Tredici manager andranno a giudizio nel prossimo dicembre: tra loro il presidente Abete, l’ad Gallia e l’ex vicepresidente Erede. La vicenda riguarda la vendita di contratti di swap a imprenditori di Corato (Bari), per i quali l’accusa ha stimato un danno procurato di 600mila euro

Tredici tra manager e funzionari della Banca Nazionale del Lavoro andranno a giudizio il 4 dicembre prossimo per truffa dinanzi ai giudici del Tribunale di Trani.
Il presidente Luigi Abete, l’amministratore delegato e direttore generale Fabio Gallia e anche l’ex vicepresidente Sergio Pietro Erede, più altre 10 persone, sono accusate di aver indotto alcuni imprenditori di Corato a sottoscrivere un “prodotto derivato”.

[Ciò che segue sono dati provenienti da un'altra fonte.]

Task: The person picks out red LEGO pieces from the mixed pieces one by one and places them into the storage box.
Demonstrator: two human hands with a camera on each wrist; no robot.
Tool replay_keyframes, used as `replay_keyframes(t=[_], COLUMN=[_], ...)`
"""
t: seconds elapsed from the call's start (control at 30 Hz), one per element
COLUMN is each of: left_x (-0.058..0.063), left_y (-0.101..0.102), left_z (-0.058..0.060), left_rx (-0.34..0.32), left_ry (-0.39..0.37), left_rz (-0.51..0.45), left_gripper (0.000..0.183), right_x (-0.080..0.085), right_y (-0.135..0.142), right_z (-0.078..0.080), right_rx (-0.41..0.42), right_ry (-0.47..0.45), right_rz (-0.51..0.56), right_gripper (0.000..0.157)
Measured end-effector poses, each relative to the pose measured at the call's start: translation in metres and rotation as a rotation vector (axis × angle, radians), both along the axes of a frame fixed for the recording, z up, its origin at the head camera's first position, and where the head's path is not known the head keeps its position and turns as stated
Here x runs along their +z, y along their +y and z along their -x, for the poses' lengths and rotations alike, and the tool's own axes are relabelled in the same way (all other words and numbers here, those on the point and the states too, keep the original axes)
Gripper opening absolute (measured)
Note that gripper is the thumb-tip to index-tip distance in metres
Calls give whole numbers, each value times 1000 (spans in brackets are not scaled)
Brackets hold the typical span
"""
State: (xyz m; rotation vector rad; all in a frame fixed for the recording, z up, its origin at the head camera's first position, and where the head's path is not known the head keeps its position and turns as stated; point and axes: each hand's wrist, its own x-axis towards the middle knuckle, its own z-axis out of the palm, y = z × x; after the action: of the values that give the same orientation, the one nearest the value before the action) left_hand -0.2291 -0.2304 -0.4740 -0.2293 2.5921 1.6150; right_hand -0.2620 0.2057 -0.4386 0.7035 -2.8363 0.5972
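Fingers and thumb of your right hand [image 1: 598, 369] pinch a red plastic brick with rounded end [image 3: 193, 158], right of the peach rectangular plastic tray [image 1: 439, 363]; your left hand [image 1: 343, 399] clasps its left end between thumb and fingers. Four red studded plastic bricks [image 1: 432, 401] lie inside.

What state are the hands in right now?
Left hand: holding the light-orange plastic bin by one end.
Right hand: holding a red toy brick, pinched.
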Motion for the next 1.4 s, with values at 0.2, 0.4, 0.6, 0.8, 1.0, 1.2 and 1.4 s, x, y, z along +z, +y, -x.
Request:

Le contestazioni risalgono al periodo 2008-2011 e, stando a quanto contestato dal sostituto procuratore Michele Ruggiero, vertici e manager di Bnl avrebbero indotto i funzionari dipendenti delle filiali territoriali della banca a proporre ai clienti un contratto Irs (Interest rate swap), che avrebbe procurato, secondo l’accusa, alla banca un “ingiusto profitto” e perdite per i clienti. Tutti e 13 sono stati citati direttamente in giudizio dalla Procura. Nel fascicolo, partito dalla denuncia degli imprenditori, figuravano i nomi di altri tre dirigenti le cui posizioni sono state stralciate.
Alla notizia della chiusura delle indagini, Bnl aveva reagito per mezzo di una nota ufficiale, con la quale “la Banca ribadisce la correttezza e linearità dei comportamenti tenuti dai propri esponenti coinvolti”. Il reato contestato riguarda derivati swap per 3 milioni di euro fatti sottoscrivere nell’ottobre 2008 da funzionari della filiale di Corato (in provincia di Bari) ad imprenditori della società Malo srl. I titoli hanno provocato – secondo la pubblica accusa – un danno economico all’impresa stimato in circa 600mila euro.